Brown, writing of himself in the first person, reiterates that he has “personally participated” (208) in many of the incidents of which he has written and that the rest he has heard from “the lips of those who, like myself, have run away from the land of bondage” (208) or from “American Abolitionist journals” (208). He writes that working on Lake Erie for nine years offered him many opportunities to help slaves escape and that many of them told him their stories, of which he has “made free use” (208).

Brown reminds readers that various Christian churches own tens or even hundreds of thousands of slaves. He implores the British to let their “feeling be publicly manifested” (209). He asks them to “[l]et it be understood, unequivocally understood, that no fellowship can be held with slaveholders professing the same common Christianity as yourselves” (209).

Chapters 26-29 Analysis

In Chapter 19, Brown described the ingenuity of fugitive slaves who trick white passersby as they escape. In the final chapters, he shows the ingenuity not only of the slaves but also of the white abolitionists who help them escape. Shortly before he is to be executed, Mary, visiting him in prison, convinces George to switch clothes with her in order for him to escape. When George is nearly overtaken by slave catchers in Ohio, a Quaker farmer delays his being discovered by demanding the catchers obtain a warrant; when they come back with a warrant, he tells them they must bring their own tools to open his shed, only for them to ultimately find George had escaped out the back door long before. These incidents demonstrate not only ingenuity but also sacrifice and compassion. Just as Clotel “had risked her own liberty for another” (179), Mary risks her own safety for George, telling her later she knew she could be killed but “willing to die if you could live” (203). These passages draw attention to our shared humanity by reminding readers that our love for each other triumphs no matter our skin color or circumstance.

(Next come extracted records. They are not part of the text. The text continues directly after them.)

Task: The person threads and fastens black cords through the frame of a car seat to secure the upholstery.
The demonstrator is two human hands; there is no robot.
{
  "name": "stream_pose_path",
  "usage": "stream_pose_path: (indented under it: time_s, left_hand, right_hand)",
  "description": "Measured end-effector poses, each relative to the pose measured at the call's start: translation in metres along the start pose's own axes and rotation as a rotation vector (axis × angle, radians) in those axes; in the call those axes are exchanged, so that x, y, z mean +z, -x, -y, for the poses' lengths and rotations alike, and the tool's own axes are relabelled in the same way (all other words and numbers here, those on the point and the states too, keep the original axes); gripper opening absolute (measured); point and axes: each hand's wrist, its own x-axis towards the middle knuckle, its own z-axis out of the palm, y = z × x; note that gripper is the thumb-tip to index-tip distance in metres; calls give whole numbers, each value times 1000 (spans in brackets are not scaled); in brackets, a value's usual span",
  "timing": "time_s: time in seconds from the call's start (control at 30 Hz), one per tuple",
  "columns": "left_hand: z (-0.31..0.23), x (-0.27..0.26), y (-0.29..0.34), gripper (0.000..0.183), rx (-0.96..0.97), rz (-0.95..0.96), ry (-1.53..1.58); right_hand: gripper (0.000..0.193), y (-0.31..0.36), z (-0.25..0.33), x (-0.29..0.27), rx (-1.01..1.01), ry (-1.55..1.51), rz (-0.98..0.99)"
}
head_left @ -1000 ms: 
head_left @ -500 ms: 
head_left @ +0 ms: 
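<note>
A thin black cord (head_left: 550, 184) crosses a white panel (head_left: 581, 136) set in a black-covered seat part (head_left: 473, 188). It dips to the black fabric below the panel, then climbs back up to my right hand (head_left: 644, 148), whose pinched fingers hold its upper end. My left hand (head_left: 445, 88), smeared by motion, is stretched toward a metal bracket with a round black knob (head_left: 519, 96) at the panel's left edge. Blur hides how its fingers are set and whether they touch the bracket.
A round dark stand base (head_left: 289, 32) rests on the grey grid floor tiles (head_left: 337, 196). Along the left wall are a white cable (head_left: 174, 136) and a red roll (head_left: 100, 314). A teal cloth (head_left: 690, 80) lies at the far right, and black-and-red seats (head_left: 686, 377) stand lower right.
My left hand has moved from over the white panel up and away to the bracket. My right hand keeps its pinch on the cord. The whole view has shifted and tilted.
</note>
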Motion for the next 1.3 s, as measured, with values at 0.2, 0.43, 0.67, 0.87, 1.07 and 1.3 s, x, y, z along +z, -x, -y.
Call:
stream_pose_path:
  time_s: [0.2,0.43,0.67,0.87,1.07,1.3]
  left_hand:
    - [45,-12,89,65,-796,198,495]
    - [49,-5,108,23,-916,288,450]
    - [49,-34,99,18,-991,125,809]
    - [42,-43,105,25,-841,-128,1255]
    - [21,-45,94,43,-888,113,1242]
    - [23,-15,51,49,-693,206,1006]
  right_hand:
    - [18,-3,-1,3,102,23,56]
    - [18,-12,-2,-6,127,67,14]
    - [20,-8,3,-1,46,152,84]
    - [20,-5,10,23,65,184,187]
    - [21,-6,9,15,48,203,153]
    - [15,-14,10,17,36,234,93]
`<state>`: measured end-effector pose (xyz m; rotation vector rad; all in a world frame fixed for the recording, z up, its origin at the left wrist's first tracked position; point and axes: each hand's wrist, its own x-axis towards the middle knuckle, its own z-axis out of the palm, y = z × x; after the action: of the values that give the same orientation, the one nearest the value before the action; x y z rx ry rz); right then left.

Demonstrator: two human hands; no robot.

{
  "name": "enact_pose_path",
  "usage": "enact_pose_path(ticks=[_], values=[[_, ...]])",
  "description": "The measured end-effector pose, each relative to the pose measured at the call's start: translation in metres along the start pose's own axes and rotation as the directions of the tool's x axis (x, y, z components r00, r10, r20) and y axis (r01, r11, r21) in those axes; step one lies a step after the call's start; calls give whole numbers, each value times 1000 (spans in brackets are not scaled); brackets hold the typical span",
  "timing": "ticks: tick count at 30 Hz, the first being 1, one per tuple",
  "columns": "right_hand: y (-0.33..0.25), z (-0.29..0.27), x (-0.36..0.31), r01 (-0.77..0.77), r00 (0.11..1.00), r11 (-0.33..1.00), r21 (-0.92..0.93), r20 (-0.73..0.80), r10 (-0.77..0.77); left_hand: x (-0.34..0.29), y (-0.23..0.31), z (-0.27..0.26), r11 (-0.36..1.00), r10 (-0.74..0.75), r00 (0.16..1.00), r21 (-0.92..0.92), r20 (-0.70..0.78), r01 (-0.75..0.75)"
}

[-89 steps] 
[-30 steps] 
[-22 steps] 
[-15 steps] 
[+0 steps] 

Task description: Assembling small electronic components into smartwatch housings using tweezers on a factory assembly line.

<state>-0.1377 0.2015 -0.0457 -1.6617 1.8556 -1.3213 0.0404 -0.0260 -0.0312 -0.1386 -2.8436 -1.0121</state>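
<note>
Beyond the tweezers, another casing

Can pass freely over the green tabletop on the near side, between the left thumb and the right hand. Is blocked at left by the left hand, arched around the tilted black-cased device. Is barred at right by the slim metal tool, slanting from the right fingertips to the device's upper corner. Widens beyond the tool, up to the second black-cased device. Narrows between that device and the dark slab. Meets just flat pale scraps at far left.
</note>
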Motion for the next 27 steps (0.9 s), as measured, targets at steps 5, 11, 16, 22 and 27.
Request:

Despite the tragedies depicted in Clotel, Brown ends his novel with hope. Though Clotel herself, as well as her mother, sister, and sister’s family, dies before the novel’s end, Clotel’s legacy is carried on through her daughter Mary, who escapes slavery and finds happiness seemingly delivered to her by God. Mary, writes Brown, “had every reason to believe that she would never see George again” (207); her meeting him serendipitously in the French cemetery seems, in George’s words, to be “the Lord’s doings” (202). Those before her have died, but in Mary, new life begins, and in doing so it shows the power of love to span years and to survive tragedies. Similarly, Brown’s final plea suggests we have the power to right the injustices of slavery. Reminding his British Christian readers of the hundreds of thousands of slaves owned by American churchgoers, he writes that “[t]he religious bodies of American Christians will send their delegates” (208) to religious meetings and that the British should let their opinions of slavery “be publicly manifested” (209). In asking that the British “[l]et it be understood […] that no fellowship can be held with slaveholders professing the same common Christianity as yourselves” (209), Brown suggests there is yet hope that slavery can be abolished. He concludes by quoting Psalm 67, stating that when slavery is ended, the “earth indeed yield her increase, and God, even our own God, shall bless us” (209). By ending with a religious invocation, Brown reclaims Christianity from slaveholding Christians, reminding his readers of Christianity’s true tenets. In “Preface,” Brown had written that “[s]lavery would long since have been abolished” (3) had it not been “for persons in high places owning slaves” (4). In the final chapter, his pleas to the British suggest the power to end slavery rests with us and that we can, in fact, make real change if we demand it.